## [Your objective]
Take the material below and output exactly the run of lines from the one containing "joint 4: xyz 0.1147" down to the one containing "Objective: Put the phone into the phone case", with both included.

## [Input records]

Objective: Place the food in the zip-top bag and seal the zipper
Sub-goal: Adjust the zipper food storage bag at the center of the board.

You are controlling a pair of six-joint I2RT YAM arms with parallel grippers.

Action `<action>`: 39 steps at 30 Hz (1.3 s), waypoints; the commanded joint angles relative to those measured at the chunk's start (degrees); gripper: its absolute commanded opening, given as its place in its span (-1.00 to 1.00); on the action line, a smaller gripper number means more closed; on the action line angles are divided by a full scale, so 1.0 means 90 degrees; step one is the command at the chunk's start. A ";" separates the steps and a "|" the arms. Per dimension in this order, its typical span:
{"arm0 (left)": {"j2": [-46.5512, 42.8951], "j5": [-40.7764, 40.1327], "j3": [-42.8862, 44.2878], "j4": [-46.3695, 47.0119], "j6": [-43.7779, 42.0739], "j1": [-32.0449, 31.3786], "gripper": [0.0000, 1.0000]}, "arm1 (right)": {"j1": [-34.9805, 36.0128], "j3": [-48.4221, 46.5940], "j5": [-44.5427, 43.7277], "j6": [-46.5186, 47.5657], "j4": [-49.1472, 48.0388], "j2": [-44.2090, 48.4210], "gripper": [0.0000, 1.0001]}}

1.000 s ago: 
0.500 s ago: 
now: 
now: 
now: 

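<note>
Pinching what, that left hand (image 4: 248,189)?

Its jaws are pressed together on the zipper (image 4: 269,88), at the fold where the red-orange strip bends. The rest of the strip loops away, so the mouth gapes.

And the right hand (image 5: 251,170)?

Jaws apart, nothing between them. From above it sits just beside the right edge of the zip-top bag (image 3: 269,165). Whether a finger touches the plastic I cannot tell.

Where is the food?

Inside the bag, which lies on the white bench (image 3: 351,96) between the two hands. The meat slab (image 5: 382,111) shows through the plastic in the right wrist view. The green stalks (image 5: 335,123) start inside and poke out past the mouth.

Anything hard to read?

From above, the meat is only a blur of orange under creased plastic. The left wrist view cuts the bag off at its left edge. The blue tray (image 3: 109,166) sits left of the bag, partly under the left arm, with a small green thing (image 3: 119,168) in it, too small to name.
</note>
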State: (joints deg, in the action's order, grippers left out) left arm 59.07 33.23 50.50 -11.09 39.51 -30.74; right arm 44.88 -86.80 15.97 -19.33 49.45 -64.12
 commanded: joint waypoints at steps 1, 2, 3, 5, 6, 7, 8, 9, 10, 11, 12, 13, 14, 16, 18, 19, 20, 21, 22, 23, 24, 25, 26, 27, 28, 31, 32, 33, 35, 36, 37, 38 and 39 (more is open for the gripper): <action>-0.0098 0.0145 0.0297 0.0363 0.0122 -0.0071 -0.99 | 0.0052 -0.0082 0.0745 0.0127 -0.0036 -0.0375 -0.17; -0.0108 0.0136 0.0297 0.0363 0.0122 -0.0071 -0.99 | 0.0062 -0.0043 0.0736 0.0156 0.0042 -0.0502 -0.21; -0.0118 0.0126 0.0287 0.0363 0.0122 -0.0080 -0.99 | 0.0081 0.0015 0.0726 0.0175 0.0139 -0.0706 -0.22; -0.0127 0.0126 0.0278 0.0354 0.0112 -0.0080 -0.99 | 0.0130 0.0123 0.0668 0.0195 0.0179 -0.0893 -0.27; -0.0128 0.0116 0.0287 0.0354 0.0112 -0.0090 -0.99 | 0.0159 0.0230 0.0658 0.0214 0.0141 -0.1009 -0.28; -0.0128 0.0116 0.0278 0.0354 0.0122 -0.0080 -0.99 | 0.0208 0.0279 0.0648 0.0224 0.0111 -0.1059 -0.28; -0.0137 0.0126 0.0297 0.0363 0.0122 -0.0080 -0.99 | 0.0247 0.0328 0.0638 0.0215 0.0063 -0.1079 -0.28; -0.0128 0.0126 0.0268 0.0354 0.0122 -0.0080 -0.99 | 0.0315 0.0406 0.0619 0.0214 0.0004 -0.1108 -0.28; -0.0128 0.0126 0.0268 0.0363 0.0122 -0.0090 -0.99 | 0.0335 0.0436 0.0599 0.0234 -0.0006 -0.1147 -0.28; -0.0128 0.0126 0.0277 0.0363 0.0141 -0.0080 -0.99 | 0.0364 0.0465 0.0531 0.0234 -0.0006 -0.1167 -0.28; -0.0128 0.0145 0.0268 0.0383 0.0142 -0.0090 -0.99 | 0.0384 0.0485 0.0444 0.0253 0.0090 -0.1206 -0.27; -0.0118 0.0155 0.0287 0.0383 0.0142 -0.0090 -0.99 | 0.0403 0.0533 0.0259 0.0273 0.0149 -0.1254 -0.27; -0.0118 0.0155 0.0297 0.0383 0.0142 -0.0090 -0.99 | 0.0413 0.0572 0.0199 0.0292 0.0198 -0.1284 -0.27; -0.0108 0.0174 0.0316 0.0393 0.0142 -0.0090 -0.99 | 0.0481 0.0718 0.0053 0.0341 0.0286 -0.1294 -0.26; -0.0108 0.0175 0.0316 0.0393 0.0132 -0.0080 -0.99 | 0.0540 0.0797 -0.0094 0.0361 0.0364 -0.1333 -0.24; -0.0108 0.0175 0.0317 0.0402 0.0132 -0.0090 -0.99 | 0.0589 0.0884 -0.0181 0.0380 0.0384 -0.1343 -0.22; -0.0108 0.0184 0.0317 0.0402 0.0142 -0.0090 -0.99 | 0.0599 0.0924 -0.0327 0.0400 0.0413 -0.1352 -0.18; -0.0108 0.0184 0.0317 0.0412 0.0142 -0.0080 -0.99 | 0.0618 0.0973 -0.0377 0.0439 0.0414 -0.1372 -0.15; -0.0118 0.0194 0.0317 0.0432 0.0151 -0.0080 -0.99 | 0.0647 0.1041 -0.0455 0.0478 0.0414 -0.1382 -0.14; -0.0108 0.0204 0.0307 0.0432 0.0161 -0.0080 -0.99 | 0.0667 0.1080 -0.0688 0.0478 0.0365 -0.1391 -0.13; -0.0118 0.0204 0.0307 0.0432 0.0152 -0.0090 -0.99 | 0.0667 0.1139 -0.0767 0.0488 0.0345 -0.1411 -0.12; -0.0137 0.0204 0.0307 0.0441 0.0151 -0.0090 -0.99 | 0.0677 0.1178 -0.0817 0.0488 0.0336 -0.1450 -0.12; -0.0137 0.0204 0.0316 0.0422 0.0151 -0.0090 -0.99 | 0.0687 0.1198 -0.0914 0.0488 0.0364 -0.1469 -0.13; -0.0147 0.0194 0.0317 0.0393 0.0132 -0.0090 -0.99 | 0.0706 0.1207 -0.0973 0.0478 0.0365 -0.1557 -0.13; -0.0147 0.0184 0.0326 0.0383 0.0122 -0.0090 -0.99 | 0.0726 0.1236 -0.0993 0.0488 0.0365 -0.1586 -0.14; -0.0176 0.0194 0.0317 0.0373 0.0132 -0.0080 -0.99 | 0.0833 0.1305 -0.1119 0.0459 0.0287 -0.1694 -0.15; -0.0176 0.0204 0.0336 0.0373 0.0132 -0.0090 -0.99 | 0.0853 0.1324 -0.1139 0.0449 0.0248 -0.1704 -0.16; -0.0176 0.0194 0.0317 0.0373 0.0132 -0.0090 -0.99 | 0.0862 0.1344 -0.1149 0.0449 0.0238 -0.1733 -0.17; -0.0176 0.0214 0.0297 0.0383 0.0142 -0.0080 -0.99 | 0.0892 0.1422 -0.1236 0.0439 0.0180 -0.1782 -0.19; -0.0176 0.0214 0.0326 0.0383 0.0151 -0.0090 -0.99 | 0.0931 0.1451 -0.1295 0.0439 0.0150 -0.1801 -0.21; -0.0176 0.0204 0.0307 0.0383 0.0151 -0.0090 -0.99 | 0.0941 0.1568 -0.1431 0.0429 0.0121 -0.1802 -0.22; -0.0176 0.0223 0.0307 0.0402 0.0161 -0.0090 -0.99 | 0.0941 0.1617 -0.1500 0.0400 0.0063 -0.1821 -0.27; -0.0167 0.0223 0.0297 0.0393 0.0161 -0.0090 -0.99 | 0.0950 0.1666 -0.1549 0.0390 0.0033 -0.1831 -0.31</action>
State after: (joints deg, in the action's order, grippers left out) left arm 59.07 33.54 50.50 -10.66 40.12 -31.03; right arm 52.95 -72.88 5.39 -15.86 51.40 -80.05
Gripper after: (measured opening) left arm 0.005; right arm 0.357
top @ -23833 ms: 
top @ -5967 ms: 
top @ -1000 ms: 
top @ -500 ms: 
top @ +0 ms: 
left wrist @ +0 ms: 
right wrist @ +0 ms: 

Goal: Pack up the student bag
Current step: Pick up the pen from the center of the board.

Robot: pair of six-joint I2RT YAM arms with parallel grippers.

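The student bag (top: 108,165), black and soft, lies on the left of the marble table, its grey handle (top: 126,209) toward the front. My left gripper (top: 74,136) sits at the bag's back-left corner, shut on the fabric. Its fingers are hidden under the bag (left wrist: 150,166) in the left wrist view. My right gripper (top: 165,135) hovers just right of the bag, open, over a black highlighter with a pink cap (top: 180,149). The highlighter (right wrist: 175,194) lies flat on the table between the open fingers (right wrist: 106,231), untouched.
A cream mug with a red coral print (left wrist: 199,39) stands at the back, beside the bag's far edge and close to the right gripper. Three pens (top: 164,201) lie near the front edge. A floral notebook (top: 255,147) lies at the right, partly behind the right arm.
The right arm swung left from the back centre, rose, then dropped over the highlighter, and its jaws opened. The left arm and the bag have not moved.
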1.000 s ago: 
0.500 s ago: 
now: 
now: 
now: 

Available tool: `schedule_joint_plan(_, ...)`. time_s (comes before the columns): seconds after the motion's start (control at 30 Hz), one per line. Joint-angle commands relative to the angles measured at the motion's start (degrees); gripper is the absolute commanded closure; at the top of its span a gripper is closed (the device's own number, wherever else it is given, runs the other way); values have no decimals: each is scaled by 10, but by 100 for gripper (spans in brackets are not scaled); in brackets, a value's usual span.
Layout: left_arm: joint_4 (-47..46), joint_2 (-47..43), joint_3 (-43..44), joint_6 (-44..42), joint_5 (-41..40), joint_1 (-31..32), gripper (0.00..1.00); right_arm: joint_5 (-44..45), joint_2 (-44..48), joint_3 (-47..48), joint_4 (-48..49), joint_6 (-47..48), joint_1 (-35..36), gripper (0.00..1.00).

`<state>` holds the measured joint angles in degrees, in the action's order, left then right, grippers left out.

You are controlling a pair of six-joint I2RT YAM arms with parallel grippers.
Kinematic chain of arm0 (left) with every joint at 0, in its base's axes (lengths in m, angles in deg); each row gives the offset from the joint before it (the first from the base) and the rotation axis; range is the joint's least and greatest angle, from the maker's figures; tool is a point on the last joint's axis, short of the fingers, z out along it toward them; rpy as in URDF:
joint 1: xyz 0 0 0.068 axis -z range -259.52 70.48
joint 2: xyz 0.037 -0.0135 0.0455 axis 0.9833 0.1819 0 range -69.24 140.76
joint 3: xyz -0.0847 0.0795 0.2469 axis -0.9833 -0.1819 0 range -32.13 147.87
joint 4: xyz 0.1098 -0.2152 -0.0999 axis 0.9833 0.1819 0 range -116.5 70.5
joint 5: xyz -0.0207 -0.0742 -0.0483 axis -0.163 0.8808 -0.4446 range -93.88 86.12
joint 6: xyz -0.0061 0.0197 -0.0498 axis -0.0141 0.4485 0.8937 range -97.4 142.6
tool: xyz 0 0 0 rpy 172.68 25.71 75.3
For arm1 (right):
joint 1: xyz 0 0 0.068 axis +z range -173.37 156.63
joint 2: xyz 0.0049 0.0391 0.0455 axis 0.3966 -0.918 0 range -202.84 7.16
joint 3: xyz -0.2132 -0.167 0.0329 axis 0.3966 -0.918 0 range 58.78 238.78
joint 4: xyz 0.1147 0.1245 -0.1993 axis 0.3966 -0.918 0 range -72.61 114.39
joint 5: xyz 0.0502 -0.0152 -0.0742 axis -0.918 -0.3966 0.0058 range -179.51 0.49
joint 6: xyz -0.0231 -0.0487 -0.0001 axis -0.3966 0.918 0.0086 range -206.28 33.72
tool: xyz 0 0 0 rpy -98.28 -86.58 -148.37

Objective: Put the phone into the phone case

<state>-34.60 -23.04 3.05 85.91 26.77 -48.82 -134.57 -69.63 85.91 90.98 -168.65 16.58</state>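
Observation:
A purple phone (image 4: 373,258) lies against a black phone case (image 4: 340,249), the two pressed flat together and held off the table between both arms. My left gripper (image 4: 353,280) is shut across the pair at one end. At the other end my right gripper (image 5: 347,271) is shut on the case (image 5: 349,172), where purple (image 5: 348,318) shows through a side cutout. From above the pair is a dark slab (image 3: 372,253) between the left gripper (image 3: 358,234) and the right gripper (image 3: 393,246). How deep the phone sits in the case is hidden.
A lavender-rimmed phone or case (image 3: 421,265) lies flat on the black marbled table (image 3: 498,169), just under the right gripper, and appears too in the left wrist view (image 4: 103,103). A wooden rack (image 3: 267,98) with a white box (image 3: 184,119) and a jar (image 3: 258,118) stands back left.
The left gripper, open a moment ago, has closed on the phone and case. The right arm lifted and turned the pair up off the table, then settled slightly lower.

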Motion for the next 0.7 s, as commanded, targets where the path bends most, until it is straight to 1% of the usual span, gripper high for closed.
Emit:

## [Solved exercise]
joint 4: xyz 0.1147 0.1245 -0.1993 axis 0.3966 -0.918 0 range -72.61 114.39
joint 5: xyz 0.0502 -0.0152 -0.0742 axis -0.918 -0.3966 0.0058 range -179.51 0.49
joint 6: xyz -0.0231 -0.0487 -0.0001 axis -0.3966 0.918 0.0086 range -206.28 33.72
tool: xyz 0 0 0 rpy -98.28 -86.58 -148.37

Objective: Put the phone into the phone case

The exercise has now been completed.